According to Gurton, some children will regress in their behaviour in order to get attention. Bed wetting, thumb sucking and physical clinging are all common.

"At a more subtle level, the older child may be an angel at home but anti-social at school," she says. "They may even become violent as, even though the attention received is not always comforting, it's attention all the same."

Parenting expert Dr Karen Phillip echoes this. In her experience, children often demonstrate disruptive behaviours in the lead up to a new baby entering the house.

"This is often the result of their confusion as to what position they will hold when the baby arrives," she says.  "It's a reaction of a symptom to something they are feeling or confused about."

So what is the best course of action in dealing with this during the pregnancy?

Dr Phillip says to explain how much they will be able to love and care for their new brother or sister when they arrive.

"Depending on the age of the child, get them involved as much as possible during the pregnancy with things like purchasing nursery items, an outfit or a special toy," she says.

Dr Phillip recommends talking about the baby as a natural and normal addition to the family - but advises against being overly elated about the pending baby's arrival in front of the child.  

"Discuss the baby's arrival with the child, be curious about what the child is feeling and thinking, and answer every question they have," she says.

"And give lots of cuddles and attention to ensure they feel part of this upcoming event."

Both experts state the importance of not talking to your child about how they are going to have to share.

"This is not the time to teach them about self-sacrifice and noble altruism," advises Gurton. "They need to be comforted and to see from the actions of the adults that their world is not going to be changed much, except perhaps for the better."

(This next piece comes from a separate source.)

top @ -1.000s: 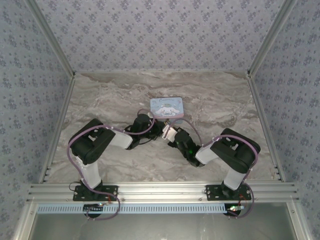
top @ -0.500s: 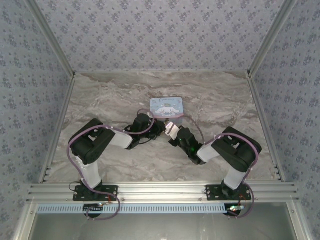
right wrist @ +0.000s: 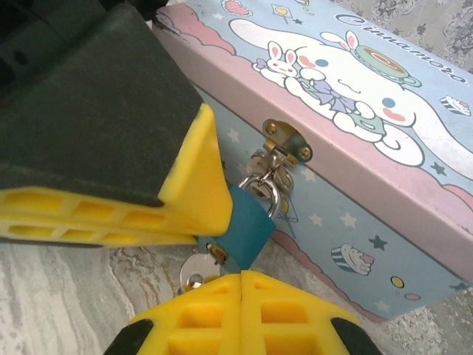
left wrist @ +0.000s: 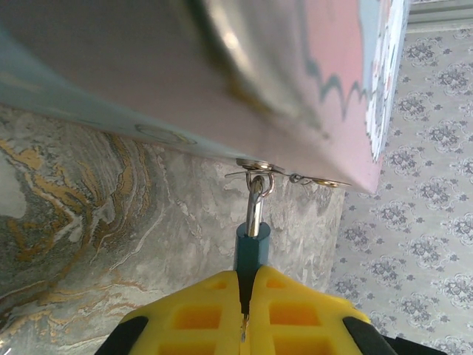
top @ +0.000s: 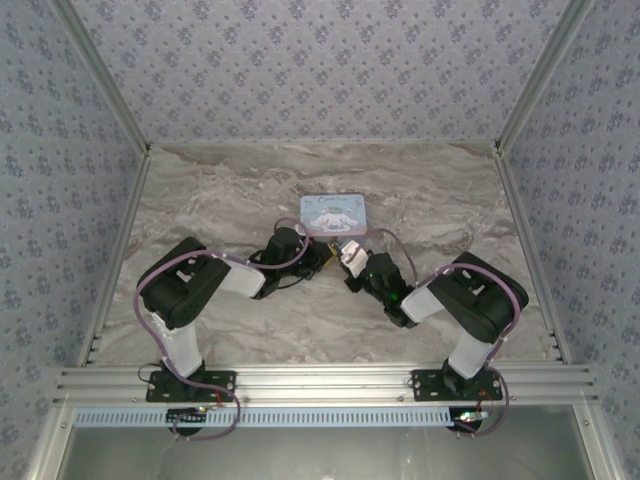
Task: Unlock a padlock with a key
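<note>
Since a second ago, the right arm has swung a bit toward the right side of the table. The right gripper has gone closer to the tin box. The left arm looks the same as before.

The tin box is light blue with a pink rim and a cartoon bunny on the lid. It sits in the far half of the table, about midway between the left and right edges. The two grippers meet at its near side.

The padlock is small and blue. It hangs on the near wall of the tin box. Its thin metal shackle goes through a little metal clasp under the lid.

The left gripper is closed tight on the padlock. In the left wrist view, the blue body sticks up from between its yellow fingers. The shackle reaches up to the tin.

The right gripper is closed, and its two yellow fingers are pressed together just under the padlock. The key is silver. Its round head sits right above those fingertips, and its other end touches the bottom of the padlock. I cannot tell if the right gripper is pinching the key or only touching it. The shackle is closed into the padlock body.
</note>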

Other strategies that can help include:

  • asking the child for name suggestions
  • taking them shopping to purchase them a new item, and one they can choose for their new baby sister or brother
  • involve them when baby arrives – for example, sit and read to them when feeding the baby
  • try giving them responsibility; even little children can pass a nappy or wipe to mum, while an older child can help bath the baby, wipe baby's face after eating and place the dummy into the mouth
  • ensure you still have one on one time with your child – colour in or play blocks while baby is sleeping
  • keep talking to them about them what they are doing and succeeding at in life - show them that you still notice what's going on.